What is Uluru?

Answer

A large red sandstone rock in the NT

Explanation

Uluru is a large red sandstone monolith in the southern Northern Territory, rising 348 metres above the surrounding plain and stretching about 9.4 kilometres around its base. It is the second-largest monolith in Australia after Mount Augustus in Western Australia, and one of the most recognisable natural landmarks in the world.

Uluru sits within Uluru-Kata Tjuta National Park, jointly managed by the Anangu Traditional Owners and Parks Australia under a lease arrangement. The rock is a sacred site for the Anangu people, central to the Tjukurpa creation stories that record the actions of ancestral beings on the landscape. Aboriginal people have lived in the region for at least 30,000 years.

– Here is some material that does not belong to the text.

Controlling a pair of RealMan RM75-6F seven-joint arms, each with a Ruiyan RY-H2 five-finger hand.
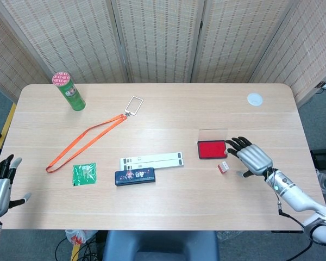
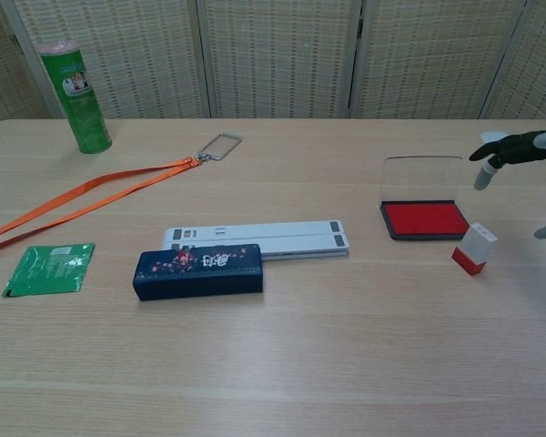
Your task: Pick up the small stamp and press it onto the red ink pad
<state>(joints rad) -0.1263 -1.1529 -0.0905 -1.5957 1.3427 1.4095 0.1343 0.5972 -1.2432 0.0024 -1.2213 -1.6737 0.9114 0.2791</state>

The site was sighted by Europeans in 1872 and named Ayers Rock in 1873 by explorer William Gosse for the South Australian Premier Sir Henry Ayers. In 1985 the Hawke government handed back the title to the Anangu Traditional Owners under the Aboriginal Land Rights (Northern Territory) Act 1976, with the land then leased back to the Commonwealth as a national park. The site officially became known by the dual name Uluru / Ayers Rock and now is most commonly referred to simply as Uluru.

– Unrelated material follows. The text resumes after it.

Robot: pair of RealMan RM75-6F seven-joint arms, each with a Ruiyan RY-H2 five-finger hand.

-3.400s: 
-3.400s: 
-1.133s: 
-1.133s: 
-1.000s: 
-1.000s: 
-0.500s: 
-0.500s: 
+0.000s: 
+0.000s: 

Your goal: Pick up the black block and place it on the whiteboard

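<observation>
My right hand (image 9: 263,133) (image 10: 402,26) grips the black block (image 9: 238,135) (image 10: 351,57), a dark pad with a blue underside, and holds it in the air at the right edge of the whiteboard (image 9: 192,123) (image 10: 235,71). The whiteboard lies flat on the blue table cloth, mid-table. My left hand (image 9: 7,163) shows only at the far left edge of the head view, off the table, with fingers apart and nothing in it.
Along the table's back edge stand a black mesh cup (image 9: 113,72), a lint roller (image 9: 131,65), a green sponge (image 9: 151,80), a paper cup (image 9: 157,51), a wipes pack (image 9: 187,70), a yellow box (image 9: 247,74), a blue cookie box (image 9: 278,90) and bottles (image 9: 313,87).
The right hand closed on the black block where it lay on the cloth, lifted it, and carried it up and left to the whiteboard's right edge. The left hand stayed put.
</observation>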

Climbing Uluru was permanently banned on 26 October 2019, the 34th anniversary of the handback, after decades of requests by Anangu Traditional Owners who considered the climb disrespectful and unsafe. About 250,000 visitors travel to Uluru each year, staying at the resort town of Yulara and walking the base track, joining sunrise and sunset viewings, and visiting the cultural centre. Kata Tjuta (the Olgas), 30 kilometres west, is part of the same national park.

Why this matters for your test

Uluru is the defining symbol of Indigenous Australia in the international imagination, and its 1985 handback and 2019 climbing ban are key milestones in reconciliation.